→ **Your objective**
Which lines of the listing below contain the word "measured"? Return them.

____

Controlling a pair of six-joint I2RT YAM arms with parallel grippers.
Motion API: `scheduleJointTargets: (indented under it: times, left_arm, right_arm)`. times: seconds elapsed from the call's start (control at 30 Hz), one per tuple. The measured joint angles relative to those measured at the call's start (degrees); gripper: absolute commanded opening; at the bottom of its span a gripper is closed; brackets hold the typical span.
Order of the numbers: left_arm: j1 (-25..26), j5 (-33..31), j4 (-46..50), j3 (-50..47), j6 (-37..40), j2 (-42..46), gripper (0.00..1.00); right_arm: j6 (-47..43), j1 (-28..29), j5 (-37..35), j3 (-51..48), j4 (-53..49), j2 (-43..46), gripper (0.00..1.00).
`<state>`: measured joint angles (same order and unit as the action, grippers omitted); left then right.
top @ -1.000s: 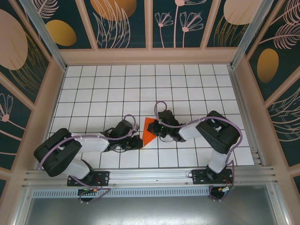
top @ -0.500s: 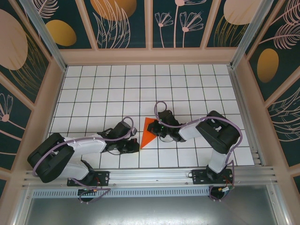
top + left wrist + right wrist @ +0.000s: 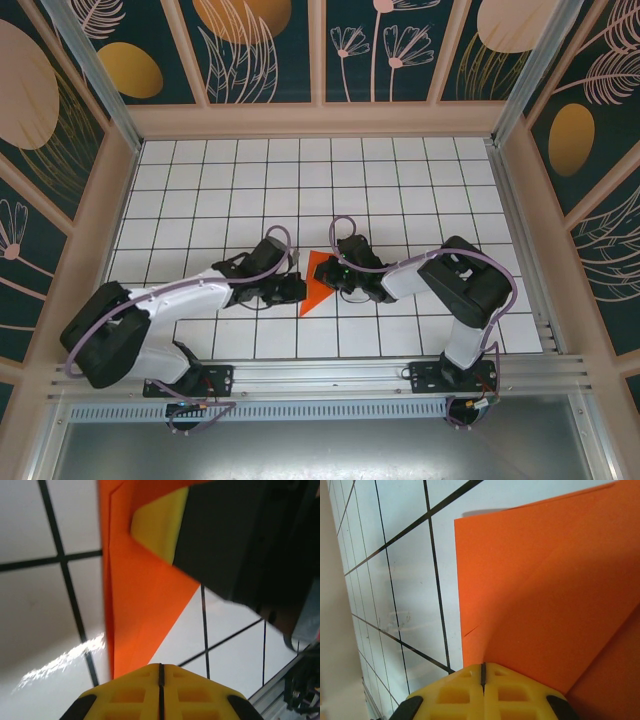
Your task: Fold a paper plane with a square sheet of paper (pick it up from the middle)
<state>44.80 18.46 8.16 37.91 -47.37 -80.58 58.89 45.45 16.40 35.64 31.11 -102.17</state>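
The square sheet of paper (image 3: 316, 284) lies on the tiled floor as a bright orange folded triangle, its point toward the near edge. In the left wrist view the paper (image 3: 140, 605) shows a long crease along its left edge. My right gripper (image 3: 334, 279) is shut, its yellow tip (image 3: 482, 666) resting on the paper (image 3: 545, 590) beside a slightly lifted flap. The right gripper's fingers (image 3: 157, 525) also show in the left wrist view, pressing on the sheet. My left gripper (image 3: 296, 290) is shut with nothing in it, and its tip (image 3: 160, 667) sits at the paper's narrow lower point.
The white tiled floor (image 3: 230, 190) lies open behind and to both sides of the arms. Pale walls enclose it. A metal rail (image 3: 320, 375) runs along the near edge by the arm bases.
My left arm has swung up and to the right, bringing its shut gripper to the paper's left side. The right gripper and the paper have stayed put.
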Motion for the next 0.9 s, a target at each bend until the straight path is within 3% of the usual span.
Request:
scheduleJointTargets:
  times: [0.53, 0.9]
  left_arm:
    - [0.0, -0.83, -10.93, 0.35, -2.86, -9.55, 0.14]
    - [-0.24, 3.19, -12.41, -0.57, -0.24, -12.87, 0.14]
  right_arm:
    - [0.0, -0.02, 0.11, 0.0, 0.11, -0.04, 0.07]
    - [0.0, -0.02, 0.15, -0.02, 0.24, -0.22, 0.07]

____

→ **Reply to the task**
Motion API: `scheduleJointTargets: (indented under it: times, left_arm, right_arm)`. times: seconds elapsed from the call's start (control at 30 Hz), one per tuple. The measured joint angles relative to those measured at the call's start (degrees); gripper: absolute commanded opening; at the bottom of its span a gripper is closed; brackets hold the typical span.
`<state>`: measured joint angles (same order and unit as the action, grippers omitted); left then right.

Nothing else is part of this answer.